▶ WORK ORDER:
Repeat the listing below line by line, exactly, leaving its pictures behind.

--- COLLECTED MATERIAL Enclosed Below ---

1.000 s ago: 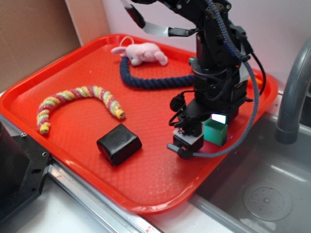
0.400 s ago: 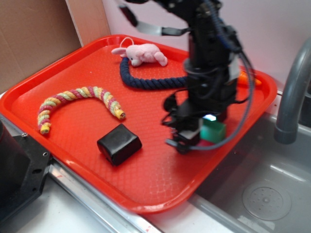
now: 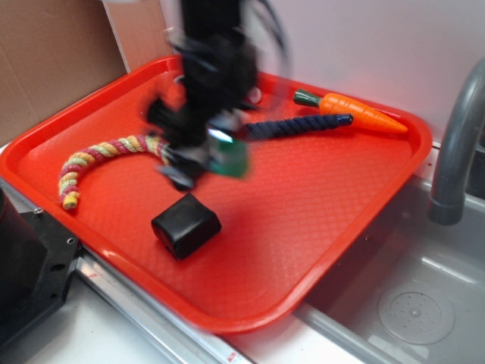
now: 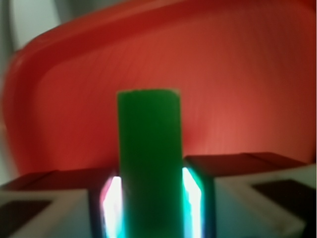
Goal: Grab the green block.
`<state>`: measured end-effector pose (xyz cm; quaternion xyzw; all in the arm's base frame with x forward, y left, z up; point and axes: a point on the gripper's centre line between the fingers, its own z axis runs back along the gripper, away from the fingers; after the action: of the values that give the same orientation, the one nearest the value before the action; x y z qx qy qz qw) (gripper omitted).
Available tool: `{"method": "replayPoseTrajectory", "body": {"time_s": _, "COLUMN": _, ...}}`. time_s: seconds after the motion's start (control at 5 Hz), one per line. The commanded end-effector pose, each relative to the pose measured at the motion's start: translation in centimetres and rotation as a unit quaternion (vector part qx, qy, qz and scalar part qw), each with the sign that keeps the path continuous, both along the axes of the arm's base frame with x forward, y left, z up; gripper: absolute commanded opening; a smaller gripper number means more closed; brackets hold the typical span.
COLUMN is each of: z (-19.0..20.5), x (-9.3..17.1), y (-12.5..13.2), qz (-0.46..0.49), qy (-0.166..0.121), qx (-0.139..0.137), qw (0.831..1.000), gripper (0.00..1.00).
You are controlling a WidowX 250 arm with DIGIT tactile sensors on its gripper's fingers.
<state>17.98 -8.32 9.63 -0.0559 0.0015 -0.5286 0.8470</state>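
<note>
— Green block (image 4: pixel 148 163) is up off the tray now, isn't it? A second ago it sat at the right side of the red tray (image 3: pixel 356 189), near the sink.

— Yes. The gripper (image 3: pixel 208 155) has swung left with it, fast enough that the arm is a blur. In the wrist view the two fingers are pressed against its sides, so it is clamped tight, standing up between them. From the side it hangs above the tray's middle, just over the black block (image 3: pixel 186 224) but not touching it.

— So the grab is done?

— I'd judge so; it only has to stay held. With the arm out of the way, more things show too.

— Count them for me.

— One green block, one black block, one striped rope (image 3: pixel 98 155), one dark blue rope (image 3: pixel 299 127), one toy carrot (image 3: pixel 360 114). The pink plush from before is hidden behind the arm; I can't make it out.

— And the sink?

— One grey tap (image 3: pixel 455 144) to the right.
</note>
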Motion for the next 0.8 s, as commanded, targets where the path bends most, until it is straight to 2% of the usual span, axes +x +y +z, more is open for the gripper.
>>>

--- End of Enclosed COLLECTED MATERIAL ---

▶ EXPECTED ANSWER:
1.000 s ago: 
0.400 s ago: 
now: 
now: 
Goal: Grab the green block.
`<state>`: measured end-effector pose (xyz cm; quaternion xyzw; all in the arm's base frame with x forward, y left, z up; point and axes: a point on the gripper's centre line between the fingers, its own z axis runs back along the gripper, away from the fingers; after the action: of the values that give the same orientation, the one nearest the value before the action; x y z qx qy qz qw) (gripper omitted).
Available tool: `{"method": "replayPoseTrajectory", "body": {"time_s": _, "COLUMN": _, ...}}`. time_s: seconds after the motion's start (control at 5 Hz), one per line. The commanded end-effector pose, each relative to the pose measured at the motion's start: translation in centimetres and rotation as a unit quaternion (vector part qx, qy, qz and scalar part qw), each with the sign that keeps the path continuous, both along the axes of the arm's base frame with x forward, y left, z up; gripper: absolute commanded opening; a smaller gripper number means more closed; brackets hold the typical span.
COLUMN is each of: z (-19.0..20.5), x (-9.3..17.1), y (-12.5..13.2), qz (-0.46..0.49), qy (-0.166..0.121), qx (-0.139..0.137), qw (0.831..1.000), gripper (0.00..1.00).
You are controlling a WidowX 250 arm with DIGIT tactile sensors on its gripper's fingers.
<state>17.98 -8.32 9.63 -0.0559 0.0015 -0.5286 0.8470</state>
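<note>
— Green block (image 4: pixel 148 163) is up off the tray now, isn't it? A second ago it sat at the right side of the red tray (image 3: pixel 356 189), near the sink.

— Yes. The gripper (image 3: pixel 208 155) has swung left with it, fast enough that the arm is a blur. In the wrist view the two fingers are pressed against its sides, so it is clamped tight, standing up between them. From the side it hangs above the tray's middle, just over the black block (image 3: pixel 186 224) but not touching it.

— So the grab is done?

— I'd judge so; it only has to stay held. With the arm out of the way, more things show too.

— Count them for me.

— One green block, one black block, one striped rope (image 3: pixel 98 155), one dark blue rope (image 3: pixel 299 127), one toy carrot (image 3: pixel 360 114). The pink plush from before is hidden behind the arm; I can't make it out.

— And the sink?

— One grey tap (image 3: pixel 455 144) to the right.
</note>
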Motion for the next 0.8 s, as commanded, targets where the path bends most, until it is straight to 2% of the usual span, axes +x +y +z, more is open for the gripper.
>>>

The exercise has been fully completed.